Aubrey spent the rest of the afternoon moving slower than normal, like her body was trying to buy time she didn’t have. She wrapped up her work, ignored half her inbox, and left the building before anyone could ask where she was going.

Her nerves hadn’t calmed. Not even close.

By the time she reached the station area, the sky was dimming. People rushed past her in every direction. None of them had any idea she was about to walk into a conversation she’d avoided for years.

She spotted the café before she spotted her mom.

Then she saw her—already inside, sitting near the window, hands wrapped around a mug of tea. Same posture. Same expression she carried whenever she was nervous but pretending she wasn’t.

Aubrey stopped outside the door and exhaled. Her hands were cold even inside her pockets.

She pushed the door open.

Her mom looked up immediately. Her eyes softened at the sight of Aubrey in a way that made Aubrey’s throat tighten without warning.

“Sweetheart,” her mom said, standing halfway as if unsure whether she should hug her or stay put.

Aubrey managed, “Hi.”

They sat.  
The silence didn’t hit right away—it built slowly, the kind that filled the space between them like heavy air.

Her mom cleared her throat. “You look good.”

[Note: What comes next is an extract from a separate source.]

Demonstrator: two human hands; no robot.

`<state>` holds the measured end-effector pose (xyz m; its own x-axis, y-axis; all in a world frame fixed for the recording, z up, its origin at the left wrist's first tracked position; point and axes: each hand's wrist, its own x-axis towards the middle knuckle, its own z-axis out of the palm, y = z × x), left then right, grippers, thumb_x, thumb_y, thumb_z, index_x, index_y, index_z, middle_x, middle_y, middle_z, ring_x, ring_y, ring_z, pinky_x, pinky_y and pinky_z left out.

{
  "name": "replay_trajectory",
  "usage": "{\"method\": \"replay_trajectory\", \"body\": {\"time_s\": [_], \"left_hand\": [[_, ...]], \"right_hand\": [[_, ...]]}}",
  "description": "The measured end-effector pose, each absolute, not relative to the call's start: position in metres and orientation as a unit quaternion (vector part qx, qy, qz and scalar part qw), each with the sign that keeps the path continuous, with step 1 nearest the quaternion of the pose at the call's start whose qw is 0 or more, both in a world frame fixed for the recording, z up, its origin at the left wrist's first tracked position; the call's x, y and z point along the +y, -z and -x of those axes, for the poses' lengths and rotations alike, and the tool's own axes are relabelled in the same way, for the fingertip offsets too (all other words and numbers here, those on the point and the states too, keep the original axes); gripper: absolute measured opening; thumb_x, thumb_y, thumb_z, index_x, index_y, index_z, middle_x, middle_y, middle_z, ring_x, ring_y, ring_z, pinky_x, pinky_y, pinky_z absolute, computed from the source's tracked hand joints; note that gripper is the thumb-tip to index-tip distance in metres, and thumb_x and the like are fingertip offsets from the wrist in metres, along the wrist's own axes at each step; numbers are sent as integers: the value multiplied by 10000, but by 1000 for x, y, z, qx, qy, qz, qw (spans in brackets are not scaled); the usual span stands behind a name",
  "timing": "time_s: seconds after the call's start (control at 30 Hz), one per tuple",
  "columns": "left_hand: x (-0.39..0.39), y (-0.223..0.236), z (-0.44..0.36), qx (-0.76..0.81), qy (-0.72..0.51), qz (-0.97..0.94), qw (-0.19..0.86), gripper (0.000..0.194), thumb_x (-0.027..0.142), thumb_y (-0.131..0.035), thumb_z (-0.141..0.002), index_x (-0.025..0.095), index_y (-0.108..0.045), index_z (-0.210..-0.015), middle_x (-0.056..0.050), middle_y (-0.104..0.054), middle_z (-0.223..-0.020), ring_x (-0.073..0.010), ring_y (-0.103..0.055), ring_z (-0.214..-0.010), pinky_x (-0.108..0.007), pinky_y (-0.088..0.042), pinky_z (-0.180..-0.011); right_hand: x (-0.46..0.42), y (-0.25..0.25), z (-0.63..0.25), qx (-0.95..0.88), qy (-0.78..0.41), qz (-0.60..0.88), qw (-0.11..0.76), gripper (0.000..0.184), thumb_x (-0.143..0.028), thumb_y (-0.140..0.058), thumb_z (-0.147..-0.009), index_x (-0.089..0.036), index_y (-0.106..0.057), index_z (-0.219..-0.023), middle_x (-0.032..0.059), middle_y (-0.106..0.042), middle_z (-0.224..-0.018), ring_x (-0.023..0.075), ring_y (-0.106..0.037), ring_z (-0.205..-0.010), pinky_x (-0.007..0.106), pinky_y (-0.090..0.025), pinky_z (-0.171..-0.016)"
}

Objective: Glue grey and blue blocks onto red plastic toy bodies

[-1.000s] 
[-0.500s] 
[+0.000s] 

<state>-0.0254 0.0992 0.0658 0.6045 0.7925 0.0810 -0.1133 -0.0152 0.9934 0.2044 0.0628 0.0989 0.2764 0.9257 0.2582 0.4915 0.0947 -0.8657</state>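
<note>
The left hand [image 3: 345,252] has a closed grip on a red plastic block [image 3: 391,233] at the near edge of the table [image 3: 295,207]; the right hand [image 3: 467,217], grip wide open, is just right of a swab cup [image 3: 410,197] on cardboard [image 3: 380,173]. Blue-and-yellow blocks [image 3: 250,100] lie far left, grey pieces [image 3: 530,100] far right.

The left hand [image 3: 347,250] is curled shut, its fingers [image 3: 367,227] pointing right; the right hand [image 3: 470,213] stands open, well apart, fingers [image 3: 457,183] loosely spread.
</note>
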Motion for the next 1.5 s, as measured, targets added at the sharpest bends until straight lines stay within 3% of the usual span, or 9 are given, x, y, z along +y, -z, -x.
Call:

Aubrey shrugged. “I look tired.”

“Well… that too,” her mom said with a small smile.

Aubrey didn’t return it. Not because she didn’t want to. Because she didn’t know how.

“I didn’t expect you to come,” her mom said.

“You texted,” Aubrey replied. “I figured I should.”

Her mom nodded, wrapping her hands around her mug again. “I wasn’t sure it was the right thing to ask.”

Aubrey stared at the table. “Why did you?”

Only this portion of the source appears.